WORK REQUEST – Could you repeat the data word for word while skipping the pictures?

SOURCE DATA –
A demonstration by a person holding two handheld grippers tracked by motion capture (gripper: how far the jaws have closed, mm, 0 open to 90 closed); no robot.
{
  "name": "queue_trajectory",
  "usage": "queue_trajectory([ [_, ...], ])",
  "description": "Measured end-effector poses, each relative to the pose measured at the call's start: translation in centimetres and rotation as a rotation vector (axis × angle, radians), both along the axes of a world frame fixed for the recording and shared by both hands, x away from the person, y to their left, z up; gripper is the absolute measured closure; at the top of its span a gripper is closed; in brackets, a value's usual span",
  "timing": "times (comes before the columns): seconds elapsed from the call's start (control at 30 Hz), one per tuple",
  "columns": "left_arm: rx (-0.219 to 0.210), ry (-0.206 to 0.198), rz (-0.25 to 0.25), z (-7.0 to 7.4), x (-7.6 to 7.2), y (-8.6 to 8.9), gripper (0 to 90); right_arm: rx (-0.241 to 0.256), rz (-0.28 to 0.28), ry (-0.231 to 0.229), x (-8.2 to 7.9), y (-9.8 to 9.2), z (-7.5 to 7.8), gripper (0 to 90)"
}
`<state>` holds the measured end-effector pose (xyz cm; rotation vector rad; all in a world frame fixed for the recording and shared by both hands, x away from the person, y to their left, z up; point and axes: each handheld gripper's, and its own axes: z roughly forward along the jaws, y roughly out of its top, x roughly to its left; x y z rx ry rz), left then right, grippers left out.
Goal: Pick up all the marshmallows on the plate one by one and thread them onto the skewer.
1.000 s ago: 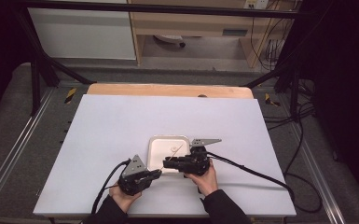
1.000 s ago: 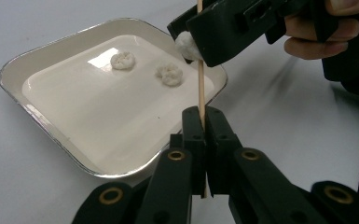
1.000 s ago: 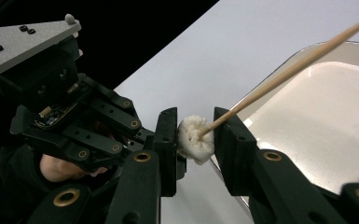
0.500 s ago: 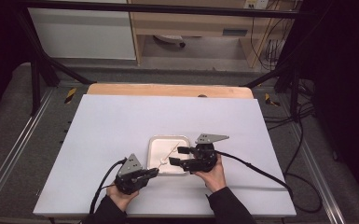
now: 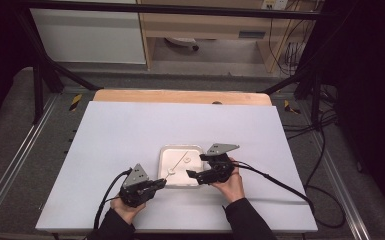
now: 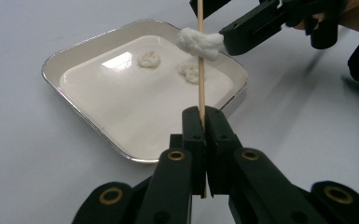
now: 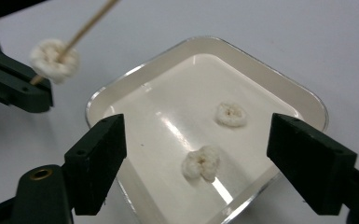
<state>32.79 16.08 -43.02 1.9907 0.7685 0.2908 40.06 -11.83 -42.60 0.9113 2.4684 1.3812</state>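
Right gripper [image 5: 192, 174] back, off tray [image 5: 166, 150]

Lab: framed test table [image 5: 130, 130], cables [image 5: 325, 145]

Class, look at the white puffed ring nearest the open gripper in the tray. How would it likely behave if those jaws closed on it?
The puffed ring looks airy and bumpy, so it is probably very light and may crumble under a firm squeeze. Lying flat in the glossy tray, it would likely slide if nudged. The right gripper stands open wide around it, so a gentle close seems wise.
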Motion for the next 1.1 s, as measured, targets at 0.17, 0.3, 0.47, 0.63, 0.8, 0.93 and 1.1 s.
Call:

WRITTEN RESPONSE –
A demonstration by a person holding two handheld grippers tracked by motion capture (gripper: how far the jaws have closed, mm, 0 open to 90 closed); no robot.
{
  "name": "queue_trajectory",
  "usage": "queue_trajectory([ [_, ...], ])",
  "description": "Measured end-effector poses, each relative to the pose measured at the call's start: translation in centimetres and rotation as a rotation vector (axis × angle, radians), both along the axes of a world frame fixed for the recording and shared by both hands, x away from the person, y to their left, z up; gripper is the absolute measured closure; at the top of its span a gripper is closed; in brackets, a value's usual span",
  "timing": "times (comes before the columns): seconds elapsed from the call's start (control at 30 Hz), one per tuple",
  "columns": "left_arm: rx (-0.219 to 0.210), ry (-0.206 to 0.198), rz (-0.25 to 0.25), z (-7.0 to 7.4), x (-7.6 to 7.2), y (-8.6 to 8.9), gripper (0 to 90); right_arm: rx (-0.241 to 0.256), rz (-0.28 to 0.28), ry (-0.231 to 0.229), x (-8.2 to 7.9), y (-9.8 to 9.2), z (-7.5 to 7.8), gripper (0 to 90)"
}
`<state>` holds the measured end-effector pose (xyz cm; rotation vector rad; all in a world frame fixed for the recording and shared by both hands, x away from the person, y to their left, z up; point and axes: each handheld gripper's, and its own axes: z roughly forward along the jaws, y roughly out of its top, x roughly to its left; x y z rx ry rz), left then right, grippers left out.
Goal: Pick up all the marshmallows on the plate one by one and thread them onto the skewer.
1.000 s ago: 
1.000 s ago: 
1.000 s ago: 
0.500 s ago: 
now: 
now: 
now: 
<state>32.79 16.08 -43.02 1.9907 0.7685 0.2908 40.06 -11.83 -42.60 0.9113 2.4684 1.3812</state>
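Right gripper [image 5: 192, 174] back, off tray [image 5: 166, 150]

Lab: framed test table [image 5: 130, 130], cables [image 5: 325, 145]

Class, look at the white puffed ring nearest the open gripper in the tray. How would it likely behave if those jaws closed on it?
The puffed ring looks airy and bumpy, so it is probably very light and may crumble under a firm squeeze. Lying flat in the glossy tray, it would likely slide if nudged. The right gripper stands open wide around it, so a gentle close seems wise.
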Motion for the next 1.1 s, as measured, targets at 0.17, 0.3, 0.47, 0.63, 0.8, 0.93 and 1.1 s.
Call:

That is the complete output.